Can a variac be used to maintain constant voltage?


Hi: I amusing a variac to control the power going to our Threshold S/500 II. Over the past year that I have had the amplifier connected I have only had to adjust the variac voltage within +/- 1 volts perhaps thrice in order to maintain a constant 120 volts. I simply wonder if in fact the variac is designed to maintain a consistent voltage despite incoming voltage swings. I read one forum thread in which a member stated that a variac can not compensate for swings in incoming voltage, for instance if the incoming voltage is 125 volts, the variac will swing to 125 volts despite having the set the dial to a constant 120 volts.
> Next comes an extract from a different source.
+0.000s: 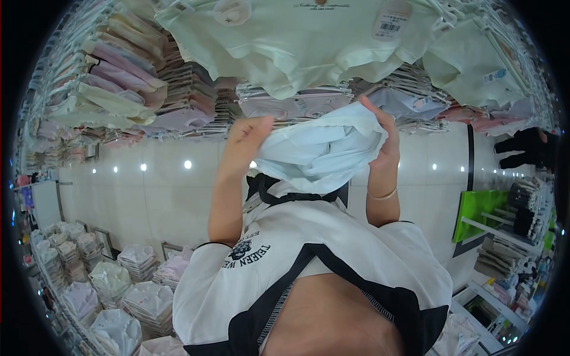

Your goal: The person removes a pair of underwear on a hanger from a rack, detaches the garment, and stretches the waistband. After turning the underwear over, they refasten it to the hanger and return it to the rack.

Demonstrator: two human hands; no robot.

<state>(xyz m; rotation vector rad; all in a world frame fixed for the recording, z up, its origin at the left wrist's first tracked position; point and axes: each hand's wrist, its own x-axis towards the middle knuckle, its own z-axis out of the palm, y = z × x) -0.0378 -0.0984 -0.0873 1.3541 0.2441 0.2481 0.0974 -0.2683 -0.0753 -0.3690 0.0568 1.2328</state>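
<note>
Both my hands hold a pair of pale blue underpants in front of my waist, spread so that the inside of an opening shows. My left hand is closed on the left edge of the cloth, thumb on top. At the opposite edge my right hand grips the fabric, its thumb side up and a bracelet on the wrist. Just beyond hangs a large pale green pair of underpants with a printed tag; neither hand touches it.
Racks of hanging underwear run along the far side. Folded stacks lie at the lower left. A green display panel with hanging goods stands at the right. A person in dark trousers is at the far right on the tiled floor.
</note>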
Thank you for your assistance.
somut

Showing 2 responses by kijanki

There are also Constant Voltage Transformers based on transformer saturation effect http://www.lenco-elect.com/constant_voltage.htm

The problem with them is poor efficiency and often some distortions of the sinewave.

Even if your voltage changes by 10%, your amp has, most likely some form of feedback making it regulated. Only max peaks will be affected and only if voltage drops. Lets assume drop of 10% making drop in available (peak) power of 20% it will change perceived loudness only by 5%. Just set your loudness not higher than 95% (to prevent clipping) and regulation will take care of the rest. Preamps, CDPs etc are all regulated.
Perceived loudness = k^(1/3.5) where k is ratio of powers.

Regulator will make it worse, in my opinion, since amplifier's supply current is in form of narrow spikes of high amplitude causing voltage drops - unless you use greatly oversized transformer or device that provides line AND load regulation.
That would be good application. They also bring supply voltage to regulation range of electronics in case of wide variations (constantly too low or too high).